As Maxillaria brasileiras são plantas menores tanto no tamanho da planta quanto das flores, bem como de colorido menos fascinante.
As Maxillaria andinas crescem em altitudes que vão de 1000 até 3000 metros, enquanto que as brasileiras são encontradas em locais de menos altitude. Por este fator, as Maxillaria andinas necessitam de maior umidade, menos luminosidade e temperaturas mais amenas.

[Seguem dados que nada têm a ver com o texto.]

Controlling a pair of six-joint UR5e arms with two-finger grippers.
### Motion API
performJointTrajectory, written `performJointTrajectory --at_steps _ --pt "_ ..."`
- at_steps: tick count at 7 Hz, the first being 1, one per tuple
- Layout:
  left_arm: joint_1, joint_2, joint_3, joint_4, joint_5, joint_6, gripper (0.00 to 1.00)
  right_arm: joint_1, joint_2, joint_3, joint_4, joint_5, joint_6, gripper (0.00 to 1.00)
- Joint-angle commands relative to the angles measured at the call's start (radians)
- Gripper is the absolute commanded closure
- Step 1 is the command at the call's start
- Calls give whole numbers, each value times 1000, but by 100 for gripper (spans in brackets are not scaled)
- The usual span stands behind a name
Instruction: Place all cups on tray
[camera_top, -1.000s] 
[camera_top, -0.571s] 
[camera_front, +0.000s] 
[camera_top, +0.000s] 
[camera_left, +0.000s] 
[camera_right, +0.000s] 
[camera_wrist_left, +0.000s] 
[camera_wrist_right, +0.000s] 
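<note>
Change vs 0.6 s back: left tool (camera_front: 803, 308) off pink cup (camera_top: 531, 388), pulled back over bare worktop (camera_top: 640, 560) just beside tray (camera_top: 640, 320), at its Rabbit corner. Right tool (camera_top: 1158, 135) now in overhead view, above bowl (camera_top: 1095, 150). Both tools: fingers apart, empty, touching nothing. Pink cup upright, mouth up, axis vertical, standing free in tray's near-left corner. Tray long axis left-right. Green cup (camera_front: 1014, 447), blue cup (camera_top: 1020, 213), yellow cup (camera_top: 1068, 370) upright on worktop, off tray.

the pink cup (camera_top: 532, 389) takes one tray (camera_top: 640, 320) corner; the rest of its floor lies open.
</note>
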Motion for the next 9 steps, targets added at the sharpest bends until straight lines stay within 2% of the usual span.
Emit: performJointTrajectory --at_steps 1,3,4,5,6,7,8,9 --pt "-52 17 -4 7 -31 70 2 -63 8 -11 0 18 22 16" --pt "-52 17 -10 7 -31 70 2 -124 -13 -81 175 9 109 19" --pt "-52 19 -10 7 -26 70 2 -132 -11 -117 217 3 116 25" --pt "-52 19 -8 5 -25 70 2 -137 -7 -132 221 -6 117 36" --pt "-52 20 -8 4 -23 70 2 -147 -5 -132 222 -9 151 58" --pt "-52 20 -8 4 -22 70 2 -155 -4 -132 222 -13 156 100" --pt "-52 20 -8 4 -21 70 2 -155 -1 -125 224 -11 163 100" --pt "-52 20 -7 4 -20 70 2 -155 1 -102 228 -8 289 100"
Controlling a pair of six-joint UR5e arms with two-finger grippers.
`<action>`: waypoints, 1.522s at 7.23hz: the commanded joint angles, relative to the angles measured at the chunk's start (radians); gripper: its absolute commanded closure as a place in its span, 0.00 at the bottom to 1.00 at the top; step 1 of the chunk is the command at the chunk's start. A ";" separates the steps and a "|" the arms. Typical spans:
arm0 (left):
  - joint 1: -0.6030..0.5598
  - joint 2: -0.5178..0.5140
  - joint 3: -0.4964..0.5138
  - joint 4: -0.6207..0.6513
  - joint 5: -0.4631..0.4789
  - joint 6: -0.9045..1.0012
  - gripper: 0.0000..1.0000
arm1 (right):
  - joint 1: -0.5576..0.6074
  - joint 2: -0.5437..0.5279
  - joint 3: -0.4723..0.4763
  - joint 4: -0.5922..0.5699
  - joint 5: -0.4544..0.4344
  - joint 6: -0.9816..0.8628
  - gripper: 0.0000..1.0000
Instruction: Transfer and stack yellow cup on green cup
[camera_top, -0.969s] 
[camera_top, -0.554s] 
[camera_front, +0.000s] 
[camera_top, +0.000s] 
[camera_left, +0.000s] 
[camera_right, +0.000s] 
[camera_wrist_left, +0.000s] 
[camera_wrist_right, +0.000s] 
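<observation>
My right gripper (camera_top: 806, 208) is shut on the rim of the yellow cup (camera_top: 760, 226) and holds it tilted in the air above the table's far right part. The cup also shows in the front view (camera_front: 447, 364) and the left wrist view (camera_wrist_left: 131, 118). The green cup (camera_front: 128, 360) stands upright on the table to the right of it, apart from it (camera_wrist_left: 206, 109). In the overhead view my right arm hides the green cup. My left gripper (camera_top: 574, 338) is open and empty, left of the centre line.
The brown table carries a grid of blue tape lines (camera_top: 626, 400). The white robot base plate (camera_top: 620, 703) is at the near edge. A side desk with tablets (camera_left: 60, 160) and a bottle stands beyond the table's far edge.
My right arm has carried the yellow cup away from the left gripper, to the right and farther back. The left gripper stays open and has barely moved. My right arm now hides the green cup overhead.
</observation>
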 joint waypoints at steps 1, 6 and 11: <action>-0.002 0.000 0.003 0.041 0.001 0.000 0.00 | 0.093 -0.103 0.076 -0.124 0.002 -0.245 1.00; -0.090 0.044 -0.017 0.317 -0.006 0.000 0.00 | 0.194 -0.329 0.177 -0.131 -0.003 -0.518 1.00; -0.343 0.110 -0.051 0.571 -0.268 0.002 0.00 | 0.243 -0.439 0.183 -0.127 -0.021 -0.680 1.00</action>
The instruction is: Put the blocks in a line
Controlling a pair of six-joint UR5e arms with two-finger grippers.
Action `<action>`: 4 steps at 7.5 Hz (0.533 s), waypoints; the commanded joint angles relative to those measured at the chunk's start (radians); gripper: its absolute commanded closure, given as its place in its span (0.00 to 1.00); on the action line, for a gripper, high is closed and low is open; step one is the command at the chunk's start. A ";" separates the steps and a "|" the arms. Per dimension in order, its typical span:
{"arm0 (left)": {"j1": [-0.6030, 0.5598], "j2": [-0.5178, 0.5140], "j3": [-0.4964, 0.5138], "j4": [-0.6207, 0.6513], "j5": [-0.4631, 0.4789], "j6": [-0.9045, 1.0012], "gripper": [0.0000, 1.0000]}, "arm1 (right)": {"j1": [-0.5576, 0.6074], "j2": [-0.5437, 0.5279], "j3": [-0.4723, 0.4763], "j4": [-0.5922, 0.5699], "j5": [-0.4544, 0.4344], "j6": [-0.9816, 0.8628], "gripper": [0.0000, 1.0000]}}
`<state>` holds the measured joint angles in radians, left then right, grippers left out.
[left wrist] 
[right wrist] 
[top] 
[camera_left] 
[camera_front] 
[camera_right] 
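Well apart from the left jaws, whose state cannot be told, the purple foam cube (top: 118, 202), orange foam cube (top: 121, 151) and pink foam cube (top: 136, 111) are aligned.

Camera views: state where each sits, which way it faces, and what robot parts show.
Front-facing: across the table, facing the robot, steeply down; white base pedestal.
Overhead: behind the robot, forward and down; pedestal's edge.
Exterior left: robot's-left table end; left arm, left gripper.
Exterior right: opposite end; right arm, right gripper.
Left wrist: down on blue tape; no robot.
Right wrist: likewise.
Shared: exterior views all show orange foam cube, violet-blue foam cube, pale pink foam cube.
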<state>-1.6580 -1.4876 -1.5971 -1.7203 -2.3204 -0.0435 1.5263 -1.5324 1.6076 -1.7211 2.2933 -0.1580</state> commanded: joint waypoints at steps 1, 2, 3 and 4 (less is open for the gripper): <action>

Na natureza, as Maxillaria como Max. sanderiana, Max. lepidota, Max. striata, Max. longipetala, etc. crescem muitas vezes em conjunto com os Phragmipedium e podem ser tanto terrestres quanto epífitas. Diversas vezes, uma mesma espécie é encontrada nas duas formas.

Principais espécies: Max. curtipes, Max. luteoalba, Max. picta, Max. ochroleuca, Max. lepidota, Max. sanderiana, Max. striata, Max. longipetala, Max. schunkeana, Max. rufescens, Max. tenuifolia.